Contrairement à la plupart des autres territoires européens, la présence d’inquisiteurs religieux n’était pas nécessaire à Fribourg. Ce n’est que pendant les premières décennies que l’on note la présence de dominicains. Ces religieux possédaient un tribunal de l’Inquisition à Lausanne et intervenaient dans toute la Suisse romande.

Au début de la chasse aux sorcières, autant d’hommes que de femmes étaient poursuivis pour sorcellerie. A l’époque moderne, en revanche, les femmes ont été davantage suspectées. Le Malleus Maleficarum expliquait que les femmes étaient plus promptes à succomber aux tentations.

Les victimes de procès pour sorcelleries étaient des personnes sans pouvoir, en position de faiblesse, socialement isolées, et qui attiraient les suspicions villageoises.

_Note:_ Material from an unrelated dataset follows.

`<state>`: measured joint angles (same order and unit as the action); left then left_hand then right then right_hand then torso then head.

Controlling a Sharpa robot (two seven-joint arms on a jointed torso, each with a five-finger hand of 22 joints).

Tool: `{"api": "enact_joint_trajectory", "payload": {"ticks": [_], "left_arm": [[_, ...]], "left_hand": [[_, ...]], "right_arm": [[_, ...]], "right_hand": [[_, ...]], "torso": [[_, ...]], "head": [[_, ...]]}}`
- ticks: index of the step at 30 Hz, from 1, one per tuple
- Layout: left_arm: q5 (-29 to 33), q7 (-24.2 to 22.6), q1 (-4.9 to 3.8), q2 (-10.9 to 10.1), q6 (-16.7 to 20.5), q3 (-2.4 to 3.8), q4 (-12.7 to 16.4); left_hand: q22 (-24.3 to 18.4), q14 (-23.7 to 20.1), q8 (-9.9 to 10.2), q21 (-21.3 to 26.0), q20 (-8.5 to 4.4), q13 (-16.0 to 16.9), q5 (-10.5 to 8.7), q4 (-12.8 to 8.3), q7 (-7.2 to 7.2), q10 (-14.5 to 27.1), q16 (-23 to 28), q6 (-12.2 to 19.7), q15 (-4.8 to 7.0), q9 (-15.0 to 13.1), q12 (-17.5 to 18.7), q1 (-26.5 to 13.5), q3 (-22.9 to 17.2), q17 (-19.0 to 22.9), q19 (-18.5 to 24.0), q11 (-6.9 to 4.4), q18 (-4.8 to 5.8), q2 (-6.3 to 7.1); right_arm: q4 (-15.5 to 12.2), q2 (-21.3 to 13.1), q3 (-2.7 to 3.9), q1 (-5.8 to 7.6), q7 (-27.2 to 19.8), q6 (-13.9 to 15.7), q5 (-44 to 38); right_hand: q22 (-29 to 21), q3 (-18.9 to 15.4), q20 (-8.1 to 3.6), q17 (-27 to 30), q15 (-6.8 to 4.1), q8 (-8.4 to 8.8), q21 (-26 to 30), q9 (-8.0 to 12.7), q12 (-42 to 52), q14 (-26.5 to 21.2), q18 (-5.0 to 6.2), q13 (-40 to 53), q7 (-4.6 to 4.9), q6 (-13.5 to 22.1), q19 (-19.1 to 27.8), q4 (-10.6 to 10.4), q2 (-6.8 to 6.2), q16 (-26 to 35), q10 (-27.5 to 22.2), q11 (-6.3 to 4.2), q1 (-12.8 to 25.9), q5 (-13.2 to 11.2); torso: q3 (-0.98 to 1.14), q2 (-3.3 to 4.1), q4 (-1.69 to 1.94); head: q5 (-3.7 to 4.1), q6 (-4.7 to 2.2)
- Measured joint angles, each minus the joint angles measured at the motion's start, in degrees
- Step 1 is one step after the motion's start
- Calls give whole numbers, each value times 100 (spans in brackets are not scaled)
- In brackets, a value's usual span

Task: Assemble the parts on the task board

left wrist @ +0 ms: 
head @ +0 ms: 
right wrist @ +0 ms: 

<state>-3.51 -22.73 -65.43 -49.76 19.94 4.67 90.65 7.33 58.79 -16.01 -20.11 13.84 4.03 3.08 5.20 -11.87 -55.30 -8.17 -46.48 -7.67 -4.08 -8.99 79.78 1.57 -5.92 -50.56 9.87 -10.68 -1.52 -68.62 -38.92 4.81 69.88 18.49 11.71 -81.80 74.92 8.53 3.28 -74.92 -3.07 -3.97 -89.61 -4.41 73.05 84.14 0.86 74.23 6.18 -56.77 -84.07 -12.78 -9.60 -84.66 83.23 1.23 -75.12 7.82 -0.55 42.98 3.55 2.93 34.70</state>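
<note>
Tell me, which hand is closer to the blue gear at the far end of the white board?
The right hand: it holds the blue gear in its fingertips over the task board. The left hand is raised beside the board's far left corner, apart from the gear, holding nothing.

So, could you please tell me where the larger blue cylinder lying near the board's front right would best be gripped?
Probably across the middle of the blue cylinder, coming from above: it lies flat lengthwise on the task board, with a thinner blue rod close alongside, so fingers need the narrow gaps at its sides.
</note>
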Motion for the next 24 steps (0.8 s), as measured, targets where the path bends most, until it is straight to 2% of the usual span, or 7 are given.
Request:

Dans certains cas, on peut estimer qu’il s’agissait d’une rivalité entre familles.

 

La question (torture) était utilisée dans la plupart des cas. Lorsque la victime y succombait, ou manquait d’y succomber, on mentionnait le Diable qui voulait l’empêcher de parler. Les moyens de torture étaient nombreux et très diversifiés.

Lorsqu’une personne était condamnée pour sorcellerie, cela rendait suspecte toute sa famille. Des enfants étaient parfois interrogés, torturés et pouvaient être condamnés à mort.

Globalement, en Europe, les procès pour sorcellerie ont pris fin à la fin du XVIIe siècle. En France, un édit royal a décriminalisé la sorcellerie dès 1682, qui y est qualifiée de « prétendue magie ».

Dans le canton de Fribourg, n revanche, les procès continuent jusqu’en 1731. En Suisse, la dernière sorcière condamnée sera Anna Göldin en 1782.

Catherine REPOND, la dernière sorcière fribourgeoise

En septembre 1731, sur la colline du Guintzet à Fribourg, a eu lieu la dernière exécution pour sorcellerie du canton. Elle concernait Catherine REPOND, surnommée la Catillon, une mendiante originaire de la Gruyère.

Catherine REPOND a été baptisée le 18/08/1663 à Villarvolard. Elle était la fille de Sulpice Noé REPOND et de Catherine REPOND. Au cours de sa vie, elle n’a jamais été mariée et n’a jamais eu d’enfants. Elle vécut avec sa sœur cadette Marguerite, née en 1665.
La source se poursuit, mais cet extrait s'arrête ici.